Like that day a couple weeks ago when I asked Grace to get going on bathing herself and her little sisters when we came up from the beach. I walked into the bathroom to see those three girls lined up in the tub and the light from a nearby window was hitting them at just the perfect angle. Their little heads were lit up like they had halos glowing around them. Grace and Claire were smiling while rubbing in their shampoo and Lucy’s head was cocked over, leaning on the edge of the tub, hair still dry and tousled from the wind and the sand at the beach. There was just something about that scene that spoke to me. My girls. How I adore them.
And then when we were driving on the other side of the lake right just as the sun was sinking behind the mountains. The way the light was angled over this particular field with a barn perched in the middle took my breath away. The round hay bales stood at attention glinting in the sun. To me it symbolized hard work and pure beauty. As we slipped by in our car it was all I could do not to whip into a U-turn to turn around and capture it. My heart was stuck back there on that field and was stretching so far I thought it must surely snap.
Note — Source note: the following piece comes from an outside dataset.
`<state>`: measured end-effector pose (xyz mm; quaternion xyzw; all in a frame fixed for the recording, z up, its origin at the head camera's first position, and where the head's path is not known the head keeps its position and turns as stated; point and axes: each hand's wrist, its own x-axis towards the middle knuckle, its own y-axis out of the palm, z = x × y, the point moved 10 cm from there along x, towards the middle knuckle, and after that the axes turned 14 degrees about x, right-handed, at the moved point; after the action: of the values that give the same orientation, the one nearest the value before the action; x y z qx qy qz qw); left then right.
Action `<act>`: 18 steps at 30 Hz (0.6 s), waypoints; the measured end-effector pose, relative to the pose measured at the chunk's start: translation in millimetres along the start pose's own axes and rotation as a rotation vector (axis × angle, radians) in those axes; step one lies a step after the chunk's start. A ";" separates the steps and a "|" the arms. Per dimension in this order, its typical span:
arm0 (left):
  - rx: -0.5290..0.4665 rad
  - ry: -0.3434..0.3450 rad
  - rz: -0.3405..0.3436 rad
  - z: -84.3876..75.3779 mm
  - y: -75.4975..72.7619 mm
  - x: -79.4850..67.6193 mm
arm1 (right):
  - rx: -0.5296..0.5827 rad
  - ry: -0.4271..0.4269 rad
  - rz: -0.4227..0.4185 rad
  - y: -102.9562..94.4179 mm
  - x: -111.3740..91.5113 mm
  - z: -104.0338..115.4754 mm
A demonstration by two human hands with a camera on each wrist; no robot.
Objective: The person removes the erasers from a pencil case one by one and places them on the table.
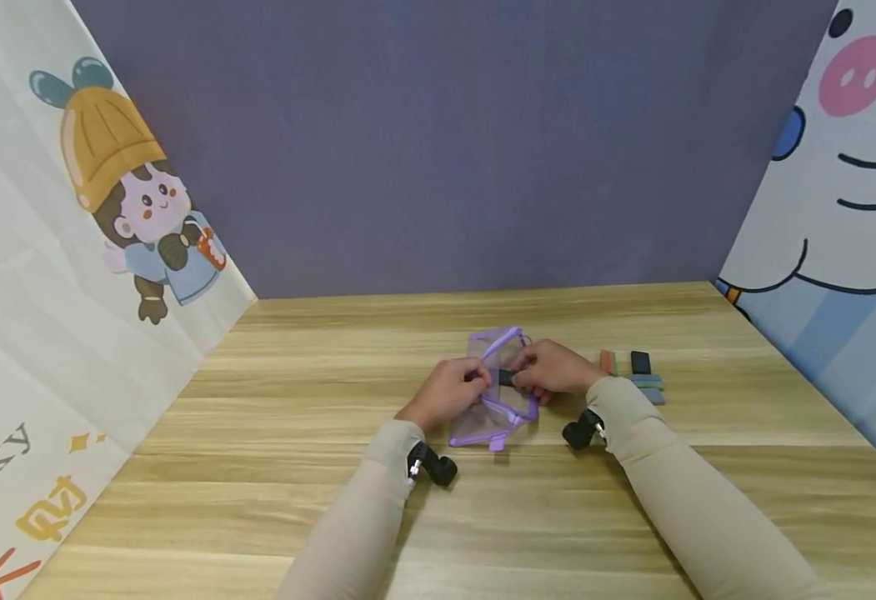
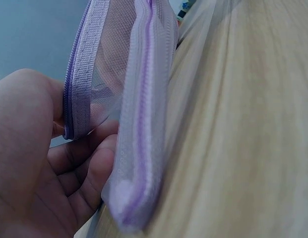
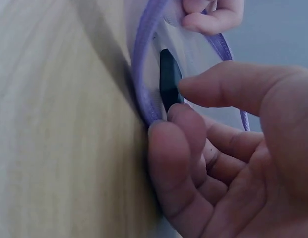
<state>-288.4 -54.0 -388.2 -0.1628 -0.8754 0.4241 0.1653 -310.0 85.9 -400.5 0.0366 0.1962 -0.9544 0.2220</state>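
A purple-trimmed mesh zipper pouch [image 1: 475,438] lies on the table with its mouth spread. My left hand [image 1: 447,388] pinches the zipper edge of the mouth between thumb and fingers, lifting it away from the opposite side; the zipper tape [image 2: 82,74] shows in the left wrist view. Between thumb and fingertips my right hand [image 1: 560,367] holds a small black rectangular block [image 3: 169,79]. In the right wrist view that block is inside the pouch's opening, framed by the purple edges, its lower end covered by my fingers.
Right of my right hand lie an orange piece [image 1: 606,362], another black block [image 1: 640,362] and several blue, green and grey pieces [image 1: 648,385]. A dark panel [image 1: 475,150] rises behind the wooden table [image 1: 295,417]; printed cloths hang at both sides.
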 end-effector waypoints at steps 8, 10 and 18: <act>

But I was able to carefully detach it and explain what I loved about it to my kids instead. (They breathed a sigh of relief that we could keep on our way instead of pulling out the good ol' sixth kid...the camera).
And somehow, it's ok to have that etched in my memory instead of on some file on my computer.
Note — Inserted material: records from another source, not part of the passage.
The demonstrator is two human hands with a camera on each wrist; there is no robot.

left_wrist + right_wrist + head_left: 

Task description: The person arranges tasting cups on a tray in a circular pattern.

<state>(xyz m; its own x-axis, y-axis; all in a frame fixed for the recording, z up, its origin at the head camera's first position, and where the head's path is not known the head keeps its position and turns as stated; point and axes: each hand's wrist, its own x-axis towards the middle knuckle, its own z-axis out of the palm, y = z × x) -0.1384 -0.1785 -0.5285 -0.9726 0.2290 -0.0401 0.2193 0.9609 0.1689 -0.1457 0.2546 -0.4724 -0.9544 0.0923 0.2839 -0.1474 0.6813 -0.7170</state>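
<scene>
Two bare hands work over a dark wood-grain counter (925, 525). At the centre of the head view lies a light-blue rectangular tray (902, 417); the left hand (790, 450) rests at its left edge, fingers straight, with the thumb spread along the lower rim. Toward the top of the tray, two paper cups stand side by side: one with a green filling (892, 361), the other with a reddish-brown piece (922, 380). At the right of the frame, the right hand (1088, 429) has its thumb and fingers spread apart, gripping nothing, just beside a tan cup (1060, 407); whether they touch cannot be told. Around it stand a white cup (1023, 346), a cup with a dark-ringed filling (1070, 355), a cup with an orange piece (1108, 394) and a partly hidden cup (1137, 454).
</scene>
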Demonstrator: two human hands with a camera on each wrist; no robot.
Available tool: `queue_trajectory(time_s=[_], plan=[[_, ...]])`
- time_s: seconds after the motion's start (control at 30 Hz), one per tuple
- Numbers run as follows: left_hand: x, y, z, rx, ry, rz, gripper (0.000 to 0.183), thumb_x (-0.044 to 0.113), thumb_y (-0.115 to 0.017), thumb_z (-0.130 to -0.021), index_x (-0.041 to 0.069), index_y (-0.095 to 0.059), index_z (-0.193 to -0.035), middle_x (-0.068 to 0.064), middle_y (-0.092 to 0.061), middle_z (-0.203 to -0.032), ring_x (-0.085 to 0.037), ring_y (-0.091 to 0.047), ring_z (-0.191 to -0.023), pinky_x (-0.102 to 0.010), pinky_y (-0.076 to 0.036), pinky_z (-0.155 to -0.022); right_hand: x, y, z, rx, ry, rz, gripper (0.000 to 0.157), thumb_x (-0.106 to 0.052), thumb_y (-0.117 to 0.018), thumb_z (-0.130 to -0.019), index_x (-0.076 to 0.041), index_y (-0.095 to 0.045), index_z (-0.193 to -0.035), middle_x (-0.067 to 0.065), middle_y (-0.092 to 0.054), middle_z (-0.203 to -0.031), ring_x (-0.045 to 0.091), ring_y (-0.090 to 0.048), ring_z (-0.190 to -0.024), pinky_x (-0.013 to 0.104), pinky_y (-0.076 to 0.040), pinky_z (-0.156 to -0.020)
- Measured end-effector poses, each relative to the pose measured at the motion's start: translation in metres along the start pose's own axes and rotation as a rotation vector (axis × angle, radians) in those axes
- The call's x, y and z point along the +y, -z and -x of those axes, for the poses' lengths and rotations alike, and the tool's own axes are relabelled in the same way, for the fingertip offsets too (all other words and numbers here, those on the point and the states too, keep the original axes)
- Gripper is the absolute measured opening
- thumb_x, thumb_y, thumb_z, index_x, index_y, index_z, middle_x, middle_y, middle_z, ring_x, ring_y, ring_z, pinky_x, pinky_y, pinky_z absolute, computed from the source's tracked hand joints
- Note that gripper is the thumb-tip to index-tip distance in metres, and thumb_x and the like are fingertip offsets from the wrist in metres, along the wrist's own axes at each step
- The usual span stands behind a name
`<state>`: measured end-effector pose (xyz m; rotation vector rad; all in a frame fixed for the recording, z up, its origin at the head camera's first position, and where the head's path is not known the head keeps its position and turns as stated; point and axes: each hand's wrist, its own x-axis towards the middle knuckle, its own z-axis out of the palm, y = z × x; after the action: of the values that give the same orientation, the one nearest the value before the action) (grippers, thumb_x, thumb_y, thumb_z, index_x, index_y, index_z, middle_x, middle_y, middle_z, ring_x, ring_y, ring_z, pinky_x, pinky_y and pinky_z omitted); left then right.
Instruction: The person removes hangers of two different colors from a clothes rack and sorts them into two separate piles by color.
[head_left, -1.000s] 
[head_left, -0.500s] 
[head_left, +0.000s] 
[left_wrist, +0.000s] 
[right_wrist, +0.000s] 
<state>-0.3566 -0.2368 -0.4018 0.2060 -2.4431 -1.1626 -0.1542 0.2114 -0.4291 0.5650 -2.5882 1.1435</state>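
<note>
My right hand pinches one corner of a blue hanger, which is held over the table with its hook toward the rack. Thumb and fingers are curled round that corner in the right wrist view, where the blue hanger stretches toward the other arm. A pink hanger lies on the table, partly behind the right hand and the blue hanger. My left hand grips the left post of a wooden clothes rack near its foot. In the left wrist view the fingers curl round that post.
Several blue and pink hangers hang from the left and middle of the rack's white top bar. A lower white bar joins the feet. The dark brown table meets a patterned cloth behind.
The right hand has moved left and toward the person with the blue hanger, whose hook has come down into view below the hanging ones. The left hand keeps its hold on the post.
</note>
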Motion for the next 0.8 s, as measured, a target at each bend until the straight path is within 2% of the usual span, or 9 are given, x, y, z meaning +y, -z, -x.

I wish I could somehow capture the discussion my children and I had on our road trip on our way to Bear Lake. We had the best talk about making decisions in advance and how doing so could really affect their lives (I'm gonna have to do a whole post about that "decisions in advance" mumbo-jumbo some time because man alive, I think my parents were on to something on that one). It was more of a feeling moment than a picture moment as we drove along through that beautiful scenery. The love in our car was so strong I felt like it may pop the windows right out.
And then there is that picture I have etched in my mind from the last three days...me crunched in a corner of our tiny powder room reading book after book after book to Lu, who sits naked on the toilet in front of me. How the slanting light from the one non-burned-out light bulb lights up her face just so...
I kid...that's NOT a picture I want to keep in my mind or on my hard drive...this is killing me.
So I'll revert to the beautiful memories...maybe that'll get me through potty-training my last child.